A jury convicted defendant of two counts of first-degree criminal sexual conduct ("CSC"), MCL 750.520b(1)(a), and one count of kidnapping, MCL 750.520b(1)(a). The trial court sentenced defendant to life imprisonment for one CSC conviction, and to 375 to 696 months' imprisonment for the second CSC and kidnapping convictions. Defendant appeals as of right. We affirm.

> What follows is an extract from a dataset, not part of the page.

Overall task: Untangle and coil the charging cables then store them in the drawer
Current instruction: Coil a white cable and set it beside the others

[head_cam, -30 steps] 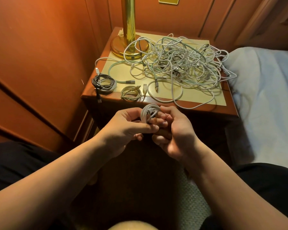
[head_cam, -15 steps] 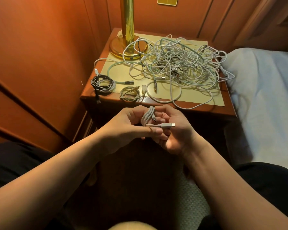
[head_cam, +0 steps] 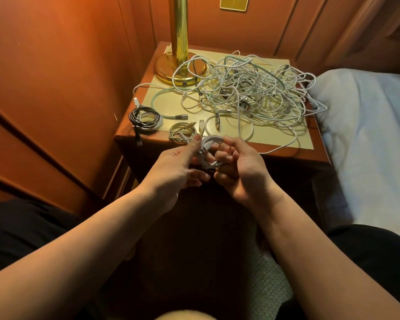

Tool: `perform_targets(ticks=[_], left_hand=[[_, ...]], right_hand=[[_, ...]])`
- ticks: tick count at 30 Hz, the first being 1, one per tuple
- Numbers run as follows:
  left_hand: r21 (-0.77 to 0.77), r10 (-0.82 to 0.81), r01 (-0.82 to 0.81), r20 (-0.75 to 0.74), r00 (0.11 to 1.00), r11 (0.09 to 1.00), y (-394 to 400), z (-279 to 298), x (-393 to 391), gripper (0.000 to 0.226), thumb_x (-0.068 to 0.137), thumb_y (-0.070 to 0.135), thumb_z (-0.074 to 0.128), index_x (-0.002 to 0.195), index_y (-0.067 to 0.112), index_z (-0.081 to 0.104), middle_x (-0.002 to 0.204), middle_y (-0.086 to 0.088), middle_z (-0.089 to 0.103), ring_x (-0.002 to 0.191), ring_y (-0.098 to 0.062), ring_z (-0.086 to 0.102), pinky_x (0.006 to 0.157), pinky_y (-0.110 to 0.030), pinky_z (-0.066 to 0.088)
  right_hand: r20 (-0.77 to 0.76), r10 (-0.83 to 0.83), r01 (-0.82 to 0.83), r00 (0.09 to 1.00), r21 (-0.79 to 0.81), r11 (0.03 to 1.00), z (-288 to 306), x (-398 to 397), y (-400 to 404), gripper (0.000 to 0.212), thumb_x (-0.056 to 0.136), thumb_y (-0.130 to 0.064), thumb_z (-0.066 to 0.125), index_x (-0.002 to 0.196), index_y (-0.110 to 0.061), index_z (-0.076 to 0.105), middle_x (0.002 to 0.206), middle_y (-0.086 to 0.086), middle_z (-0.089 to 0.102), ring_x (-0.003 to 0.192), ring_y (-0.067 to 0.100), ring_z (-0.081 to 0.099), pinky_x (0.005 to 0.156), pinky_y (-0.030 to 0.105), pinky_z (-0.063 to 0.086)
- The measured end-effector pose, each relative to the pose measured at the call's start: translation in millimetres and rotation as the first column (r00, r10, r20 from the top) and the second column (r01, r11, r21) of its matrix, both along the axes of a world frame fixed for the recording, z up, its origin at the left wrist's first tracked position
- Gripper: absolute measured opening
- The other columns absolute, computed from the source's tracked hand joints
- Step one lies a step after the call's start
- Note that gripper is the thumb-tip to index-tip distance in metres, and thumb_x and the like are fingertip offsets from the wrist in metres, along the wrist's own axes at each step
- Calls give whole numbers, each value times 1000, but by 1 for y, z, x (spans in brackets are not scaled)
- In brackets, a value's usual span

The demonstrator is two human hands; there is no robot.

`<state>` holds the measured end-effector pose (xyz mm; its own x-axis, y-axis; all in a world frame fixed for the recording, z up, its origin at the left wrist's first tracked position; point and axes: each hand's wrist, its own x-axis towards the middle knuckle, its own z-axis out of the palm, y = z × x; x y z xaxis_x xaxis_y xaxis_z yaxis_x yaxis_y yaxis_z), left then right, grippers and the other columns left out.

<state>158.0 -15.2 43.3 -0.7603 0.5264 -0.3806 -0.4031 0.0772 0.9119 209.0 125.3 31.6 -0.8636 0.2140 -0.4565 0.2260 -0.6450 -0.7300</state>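
Both my hands hold a small coiled white cable (head_cam: 209, 144) just in front of the nightstand's front edge. My left hand (head_cam: 178, 165) pinches the coil's left side between thumb and fingers. My right hand (head_cam: 239, 165) grips its right side with curled fingers. On the nightstand (head_cam: 286, 155) lies a big tangle of white and pale green cables (head_cam: 247, 91). A coiled black cable (head_cam: 144, 117) and a small coiled beige cable (head_cam: 183, 132) lie at the front left. The drawer is not visible.
A brass lamp base (head_cam: 178, 68) stands at the nightstand's back left, with cables draped over it. Wood-panelled wall runs along the left and back. A white bed (head_cam: 367, 135) lies to the right. My dark-clad knees frame the bottom corners.
The coil has risen toward the nightstand's edge. The loose connector end that stuck out to the right half a second ago is now tucked into the coil between my fingers.
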Motion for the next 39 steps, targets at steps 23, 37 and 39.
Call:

Defendant was convicted of accosting and sexually assaulting a 12-year-old child whom defendant confronted on a street in Warren while the child was walking home. The victim testified that defendant approached him on a bicycle and told him several times that he would "give head." The victim ignored defendant, but defendant dropped his bicycle, forcibly embraced the victim, and instructed the victim to walk with him while telling the victim that he had a knife. While they walked together, defendant ordered the victim to pull down his pants, following which defendant digitally penetrated the victim's anus at least three times. Defendant thereafter took the victim behind some houses and penetrated the victim's anus with his penis. Defendant then accompanied the victim to the victim's apartment complex. Defendant instructed the victim not to tell anyone what had occurred, and warned him that he knew where the victim lived and that he would be watching him.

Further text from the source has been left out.